Atrocities perpetrated by the self-identified Islamic State in Iraq and Syria drives some Muslims in the Middle East away from the faith of their families, a Baptist pastor from Palestine said.
RCO Ministries, formerly known as Ramallah Christian Outreach.“They look at ISIS and see the brutality toward their own people, and they move in one of two directions. Either they don’t want anything to do with God because of their association with Islam, or they desperately want a Savior, and they come to Christ,” said Munir Kakish, founding president of
Munir and Sharon Kakish recently visited Texas at the invitation of First Baptist Church in Palestine. The East Texas congregation entered a partnership with the West Bank ministry about 10 years ago.
Changes in recent years
Kakish, who has served in Ramallah since 1978, pointed to changes he has observed in recent years. He noted:
- Worsening of day-to-day living conditions among Palestinians, due to the political and economic situation.
- Deeper faith and spiritual maturity among Middle Eastern Christians as they have learned to depend on God rather than political solutions.
- Greater receptivity to the Christian faith among people from Muslim backgrounds.
“I see an openness of Muslims to the gospel,” Kakish said. “They are coming at times to worship with us, and they are not ashamed of it or worried about it.”
Kakish is pastor of two congregations—Ramallah Local Church on the West Bank and Ramla Local Church, about a half-hour drive from Tel Aviv in Israel. For the last eight years, he has led the Council of Evangelical Churches in the Holy Land, with which the Ramallah congregation is affiliated. The Ramla congregation is part of the Association of Baptist Churches in Israel, and it relates both to the European Baptist Federation and the Baptist World Alliance.
Kakish also directs the Home of New Life—a ministry to orphans and children from disadvantaged families—and the New Life Community Center, which offers computer training, tutoring, language classes and Bible courses.
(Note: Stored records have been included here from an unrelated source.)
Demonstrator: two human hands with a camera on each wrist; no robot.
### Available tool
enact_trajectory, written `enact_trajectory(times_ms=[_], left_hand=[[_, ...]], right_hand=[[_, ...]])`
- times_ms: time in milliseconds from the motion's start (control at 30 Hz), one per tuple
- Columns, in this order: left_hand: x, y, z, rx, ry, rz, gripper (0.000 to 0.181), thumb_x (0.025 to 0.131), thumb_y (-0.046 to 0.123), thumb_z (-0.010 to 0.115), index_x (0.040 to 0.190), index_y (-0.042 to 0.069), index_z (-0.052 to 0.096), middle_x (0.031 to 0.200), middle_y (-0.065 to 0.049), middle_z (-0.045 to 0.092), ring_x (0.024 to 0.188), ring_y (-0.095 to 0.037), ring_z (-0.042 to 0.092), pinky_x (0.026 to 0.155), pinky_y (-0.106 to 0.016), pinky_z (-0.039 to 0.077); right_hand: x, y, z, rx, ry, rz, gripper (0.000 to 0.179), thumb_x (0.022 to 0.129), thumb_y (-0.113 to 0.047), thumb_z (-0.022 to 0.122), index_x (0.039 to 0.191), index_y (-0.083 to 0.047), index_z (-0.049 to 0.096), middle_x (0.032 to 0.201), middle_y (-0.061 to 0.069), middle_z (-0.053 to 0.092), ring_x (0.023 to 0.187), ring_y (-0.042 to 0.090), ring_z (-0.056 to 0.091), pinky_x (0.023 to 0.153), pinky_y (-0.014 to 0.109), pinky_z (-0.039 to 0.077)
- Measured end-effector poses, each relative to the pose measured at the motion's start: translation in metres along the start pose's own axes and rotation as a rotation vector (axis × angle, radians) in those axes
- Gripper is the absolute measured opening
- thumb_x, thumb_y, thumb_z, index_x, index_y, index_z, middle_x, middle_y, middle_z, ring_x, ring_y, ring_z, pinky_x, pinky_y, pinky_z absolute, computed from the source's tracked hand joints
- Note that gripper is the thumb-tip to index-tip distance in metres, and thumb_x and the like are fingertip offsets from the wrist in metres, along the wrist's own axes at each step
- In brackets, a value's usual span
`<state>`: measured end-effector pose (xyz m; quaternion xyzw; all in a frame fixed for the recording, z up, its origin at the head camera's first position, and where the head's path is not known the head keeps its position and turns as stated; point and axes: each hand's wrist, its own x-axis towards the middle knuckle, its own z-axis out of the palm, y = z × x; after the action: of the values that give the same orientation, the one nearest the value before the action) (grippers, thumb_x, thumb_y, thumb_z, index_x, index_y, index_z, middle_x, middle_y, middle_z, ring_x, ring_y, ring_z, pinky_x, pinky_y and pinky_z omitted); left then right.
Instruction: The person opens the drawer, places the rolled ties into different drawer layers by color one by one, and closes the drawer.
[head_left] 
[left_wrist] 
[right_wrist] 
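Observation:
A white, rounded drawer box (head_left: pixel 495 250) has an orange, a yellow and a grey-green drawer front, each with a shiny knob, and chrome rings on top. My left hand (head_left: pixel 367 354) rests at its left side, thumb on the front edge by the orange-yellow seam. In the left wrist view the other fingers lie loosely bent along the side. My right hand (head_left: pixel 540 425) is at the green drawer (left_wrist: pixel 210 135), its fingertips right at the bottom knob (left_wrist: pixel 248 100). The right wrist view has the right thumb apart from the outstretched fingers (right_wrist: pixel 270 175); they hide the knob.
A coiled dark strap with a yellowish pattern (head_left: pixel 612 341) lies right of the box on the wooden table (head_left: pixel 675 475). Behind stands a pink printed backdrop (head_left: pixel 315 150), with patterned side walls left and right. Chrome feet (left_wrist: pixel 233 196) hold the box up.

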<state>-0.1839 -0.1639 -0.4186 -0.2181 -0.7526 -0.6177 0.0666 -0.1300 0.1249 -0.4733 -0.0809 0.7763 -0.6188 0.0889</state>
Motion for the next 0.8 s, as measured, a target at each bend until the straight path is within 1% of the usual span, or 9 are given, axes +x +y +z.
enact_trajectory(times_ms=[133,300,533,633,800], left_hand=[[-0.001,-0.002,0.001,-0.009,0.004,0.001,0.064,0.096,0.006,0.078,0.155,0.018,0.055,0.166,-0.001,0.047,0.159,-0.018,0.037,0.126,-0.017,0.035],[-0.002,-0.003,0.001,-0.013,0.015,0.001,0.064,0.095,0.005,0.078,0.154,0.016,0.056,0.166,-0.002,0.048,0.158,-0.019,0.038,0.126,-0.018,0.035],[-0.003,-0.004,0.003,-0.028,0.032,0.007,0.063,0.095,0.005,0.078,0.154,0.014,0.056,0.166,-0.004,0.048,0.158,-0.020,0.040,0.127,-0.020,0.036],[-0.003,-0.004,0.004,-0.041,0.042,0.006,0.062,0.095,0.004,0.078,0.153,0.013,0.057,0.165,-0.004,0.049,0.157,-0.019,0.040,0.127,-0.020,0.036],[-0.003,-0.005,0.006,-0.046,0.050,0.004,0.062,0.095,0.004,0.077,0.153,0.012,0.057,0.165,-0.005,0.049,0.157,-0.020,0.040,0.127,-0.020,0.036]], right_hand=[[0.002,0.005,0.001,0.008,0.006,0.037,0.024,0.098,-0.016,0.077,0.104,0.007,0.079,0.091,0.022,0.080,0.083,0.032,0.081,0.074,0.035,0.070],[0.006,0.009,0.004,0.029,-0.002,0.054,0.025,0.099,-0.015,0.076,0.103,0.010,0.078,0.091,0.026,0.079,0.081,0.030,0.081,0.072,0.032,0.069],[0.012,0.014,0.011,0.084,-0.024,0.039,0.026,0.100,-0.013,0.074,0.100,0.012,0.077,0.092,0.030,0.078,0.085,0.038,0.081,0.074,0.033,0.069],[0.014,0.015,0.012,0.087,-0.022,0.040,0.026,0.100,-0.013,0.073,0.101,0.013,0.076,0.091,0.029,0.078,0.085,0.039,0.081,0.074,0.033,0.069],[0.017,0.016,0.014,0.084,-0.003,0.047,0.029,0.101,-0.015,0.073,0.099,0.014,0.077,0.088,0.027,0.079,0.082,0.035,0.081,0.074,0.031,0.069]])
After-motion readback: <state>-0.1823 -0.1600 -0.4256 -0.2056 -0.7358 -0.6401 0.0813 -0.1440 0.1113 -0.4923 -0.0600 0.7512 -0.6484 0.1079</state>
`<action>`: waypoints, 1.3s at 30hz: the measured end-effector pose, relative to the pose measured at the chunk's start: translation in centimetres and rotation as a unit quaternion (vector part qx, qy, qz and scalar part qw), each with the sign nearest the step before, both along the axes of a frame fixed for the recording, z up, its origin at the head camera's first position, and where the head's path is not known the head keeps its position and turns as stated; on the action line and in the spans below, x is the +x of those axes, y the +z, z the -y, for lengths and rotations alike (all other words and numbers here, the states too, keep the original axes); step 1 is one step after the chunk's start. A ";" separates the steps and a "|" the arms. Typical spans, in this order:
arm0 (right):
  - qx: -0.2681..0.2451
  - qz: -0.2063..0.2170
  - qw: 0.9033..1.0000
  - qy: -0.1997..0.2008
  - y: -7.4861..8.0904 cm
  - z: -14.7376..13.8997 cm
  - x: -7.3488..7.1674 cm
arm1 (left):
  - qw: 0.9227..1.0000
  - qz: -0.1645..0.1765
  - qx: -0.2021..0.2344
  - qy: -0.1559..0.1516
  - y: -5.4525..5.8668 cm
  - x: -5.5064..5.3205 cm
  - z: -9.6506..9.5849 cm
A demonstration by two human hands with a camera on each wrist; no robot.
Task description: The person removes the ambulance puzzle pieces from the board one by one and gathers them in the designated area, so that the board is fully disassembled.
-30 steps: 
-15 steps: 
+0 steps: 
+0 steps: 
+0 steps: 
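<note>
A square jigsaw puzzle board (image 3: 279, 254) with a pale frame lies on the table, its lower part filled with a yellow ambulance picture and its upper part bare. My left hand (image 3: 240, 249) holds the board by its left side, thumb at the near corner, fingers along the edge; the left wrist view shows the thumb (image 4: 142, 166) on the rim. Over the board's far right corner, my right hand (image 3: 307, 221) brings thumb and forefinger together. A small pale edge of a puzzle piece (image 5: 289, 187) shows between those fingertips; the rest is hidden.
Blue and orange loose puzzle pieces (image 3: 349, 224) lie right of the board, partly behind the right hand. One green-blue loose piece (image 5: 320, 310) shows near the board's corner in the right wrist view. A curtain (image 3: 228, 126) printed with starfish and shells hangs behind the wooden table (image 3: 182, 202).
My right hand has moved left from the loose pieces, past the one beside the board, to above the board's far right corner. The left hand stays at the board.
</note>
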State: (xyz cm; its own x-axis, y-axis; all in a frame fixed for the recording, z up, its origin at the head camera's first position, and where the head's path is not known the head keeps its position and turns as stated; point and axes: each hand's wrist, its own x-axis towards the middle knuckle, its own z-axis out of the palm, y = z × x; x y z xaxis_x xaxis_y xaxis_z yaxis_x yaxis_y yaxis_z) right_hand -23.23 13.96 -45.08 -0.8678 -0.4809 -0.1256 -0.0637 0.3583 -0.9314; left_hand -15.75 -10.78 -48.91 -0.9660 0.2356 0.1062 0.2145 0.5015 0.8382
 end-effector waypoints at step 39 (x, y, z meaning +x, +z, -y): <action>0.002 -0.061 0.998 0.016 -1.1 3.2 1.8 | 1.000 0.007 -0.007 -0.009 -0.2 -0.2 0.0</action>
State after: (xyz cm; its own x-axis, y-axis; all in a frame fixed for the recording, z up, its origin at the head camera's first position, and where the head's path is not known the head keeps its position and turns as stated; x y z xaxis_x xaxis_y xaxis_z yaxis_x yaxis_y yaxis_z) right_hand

Outreach to refugees in Jordan
“We also are reaching out to Syrian and Iraqi refugees in Jordan, delivering food packages,” he said.
Some refugees live in tents in established camps, while others live outside the camps in tiny apartments, often sleeping on thin mattresses on the floor and using kerosene stoves both for warmth and cooking.
“They are not allowed to work and take jobs away from Jordanians,” Kakish explained.
Care for Palestinian children
The problem of unemployment extends beyond the refugee population in neighboring Jordan to include the general Palestinian population on the West Bank, he noted.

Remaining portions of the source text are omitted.